→ **WHAT IS NEEDED**:
Check every line below for the string "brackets". Copy the ones that have it.

---*---

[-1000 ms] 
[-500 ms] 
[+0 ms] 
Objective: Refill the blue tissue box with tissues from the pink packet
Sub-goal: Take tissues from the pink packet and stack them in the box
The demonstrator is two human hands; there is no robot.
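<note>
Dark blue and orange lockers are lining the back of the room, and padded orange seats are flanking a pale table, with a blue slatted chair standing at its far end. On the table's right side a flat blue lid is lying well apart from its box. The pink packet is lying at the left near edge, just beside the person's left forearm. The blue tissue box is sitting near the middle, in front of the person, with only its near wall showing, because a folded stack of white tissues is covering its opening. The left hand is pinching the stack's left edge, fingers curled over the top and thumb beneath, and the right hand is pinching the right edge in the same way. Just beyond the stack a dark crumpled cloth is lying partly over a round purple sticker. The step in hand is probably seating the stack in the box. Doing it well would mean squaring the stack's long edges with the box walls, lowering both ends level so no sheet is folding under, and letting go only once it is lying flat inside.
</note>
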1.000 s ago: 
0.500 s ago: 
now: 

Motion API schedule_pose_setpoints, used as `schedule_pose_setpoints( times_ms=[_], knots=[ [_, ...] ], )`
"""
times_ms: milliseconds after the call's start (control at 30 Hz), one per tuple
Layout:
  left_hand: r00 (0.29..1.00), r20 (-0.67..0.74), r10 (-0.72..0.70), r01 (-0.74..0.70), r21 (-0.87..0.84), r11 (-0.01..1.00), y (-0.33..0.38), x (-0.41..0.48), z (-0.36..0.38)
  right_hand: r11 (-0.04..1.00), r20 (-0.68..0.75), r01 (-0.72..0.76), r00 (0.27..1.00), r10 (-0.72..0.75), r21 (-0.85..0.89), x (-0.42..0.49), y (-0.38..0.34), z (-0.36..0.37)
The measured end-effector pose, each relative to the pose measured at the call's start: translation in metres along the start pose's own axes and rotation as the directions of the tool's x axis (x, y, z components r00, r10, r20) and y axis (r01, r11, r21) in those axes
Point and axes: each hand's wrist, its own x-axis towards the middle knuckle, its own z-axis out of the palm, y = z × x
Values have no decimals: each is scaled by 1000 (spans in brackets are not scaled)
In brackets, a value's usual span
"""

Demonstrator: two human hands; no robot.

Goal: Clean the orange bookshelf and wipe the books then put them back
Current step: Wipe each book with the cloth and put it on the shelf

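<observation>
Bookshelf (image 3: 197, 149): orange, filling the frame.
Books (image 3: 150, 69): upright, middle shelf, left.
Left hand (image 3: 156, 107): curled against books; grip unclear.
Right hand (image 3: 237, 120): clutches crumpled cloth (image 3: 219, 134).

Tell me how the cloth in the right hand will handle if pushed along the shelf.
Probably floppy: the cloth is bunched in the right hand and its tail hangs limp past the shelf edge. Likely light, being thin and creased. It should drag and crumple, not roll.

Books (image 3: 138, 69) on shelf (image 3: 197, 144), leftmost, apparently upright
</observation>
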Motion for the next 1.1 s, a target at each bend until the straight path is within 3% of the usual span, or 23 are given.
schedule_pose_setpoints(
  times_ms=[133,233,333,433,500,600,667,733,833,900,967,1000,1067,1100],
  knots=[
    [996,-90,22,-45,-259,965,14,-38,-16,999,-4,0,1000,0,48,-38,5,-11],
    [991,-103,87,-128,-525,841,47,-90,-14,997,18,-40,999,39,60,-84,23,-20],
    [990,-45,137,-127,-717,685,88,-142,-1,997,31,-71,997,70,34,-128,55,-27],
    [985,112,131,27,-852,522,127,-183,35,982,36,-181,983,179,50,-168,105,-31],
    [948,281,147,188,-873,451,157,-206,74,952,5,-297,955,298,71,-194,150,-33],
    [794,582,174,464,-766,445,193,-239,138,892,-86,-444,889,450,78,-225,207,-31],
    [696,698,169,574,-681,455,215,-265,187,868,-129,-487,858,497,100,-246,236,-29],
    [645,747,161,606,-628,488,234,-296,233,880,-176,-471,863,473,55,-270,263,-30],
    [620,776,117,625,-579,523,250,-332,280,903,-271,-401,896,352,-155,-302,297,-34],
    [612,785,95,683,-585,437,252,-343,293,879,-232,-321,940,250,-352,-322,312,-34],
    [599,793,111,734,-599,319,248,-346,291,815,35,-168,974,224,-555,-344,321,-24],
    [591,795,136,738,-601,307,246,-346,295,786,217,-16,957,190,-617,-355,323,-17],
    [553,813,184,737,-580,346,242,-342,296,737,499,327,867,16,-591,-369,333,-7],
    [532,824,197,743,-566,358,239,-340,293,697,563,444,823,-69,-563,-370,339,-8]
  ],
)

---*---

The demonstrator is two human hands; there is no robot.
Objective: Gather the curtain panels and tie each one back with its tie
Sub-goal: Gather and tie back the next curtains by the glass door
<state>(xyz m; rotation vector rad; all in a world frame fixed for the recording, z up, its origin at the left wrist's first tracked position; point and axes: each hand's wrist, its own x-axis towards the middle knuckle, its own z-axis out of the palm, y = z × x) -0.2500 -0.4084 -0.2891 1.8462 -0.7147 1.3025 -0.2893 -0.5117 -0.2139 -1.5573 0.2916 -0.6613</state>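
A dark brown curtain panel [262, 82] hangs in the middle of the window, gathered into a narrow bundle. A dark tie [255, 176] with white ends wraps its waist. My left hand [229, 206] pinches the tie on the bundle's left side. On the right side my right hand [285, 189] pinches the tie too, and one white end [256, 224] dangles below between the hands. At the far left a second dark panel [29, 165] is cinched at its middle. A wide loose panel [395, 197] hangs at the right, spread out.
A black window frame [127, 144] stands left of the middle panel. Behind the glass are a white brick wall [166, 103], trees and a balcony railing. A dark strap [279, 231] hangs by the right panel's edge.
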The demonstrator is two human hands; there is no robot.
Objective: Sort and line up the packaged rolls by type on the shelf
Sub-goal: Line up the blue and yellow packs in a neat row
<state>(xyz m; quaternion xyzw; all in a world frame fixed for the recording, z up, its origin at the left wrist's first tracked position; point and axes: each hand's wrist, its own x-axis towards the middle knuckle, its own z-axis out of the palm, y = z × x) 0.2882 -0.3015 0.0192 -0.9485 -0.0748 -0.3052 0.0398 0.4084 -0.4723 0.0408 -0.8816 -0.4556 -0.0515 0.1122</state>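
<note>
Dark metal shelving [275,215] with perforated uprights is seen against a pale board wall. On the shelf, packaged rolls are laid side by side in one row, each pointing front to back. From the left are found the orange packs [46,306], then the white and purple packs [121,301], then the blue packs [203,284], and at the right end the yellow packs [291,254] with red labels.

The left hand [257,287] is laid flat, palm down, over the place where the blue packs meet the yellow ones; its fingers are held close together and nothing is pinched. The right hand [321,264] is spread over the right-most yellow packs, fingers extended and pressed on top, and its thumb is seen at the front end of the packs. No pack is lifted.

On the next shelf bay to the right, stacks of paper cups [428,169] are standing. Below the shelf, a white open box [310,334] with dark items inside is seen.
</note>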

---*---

→ **TASK OUTPUT**:
Values have no decimals: each is scaled by 1000 (spans in brackets are not scaled)
In brackets, a value's usual span

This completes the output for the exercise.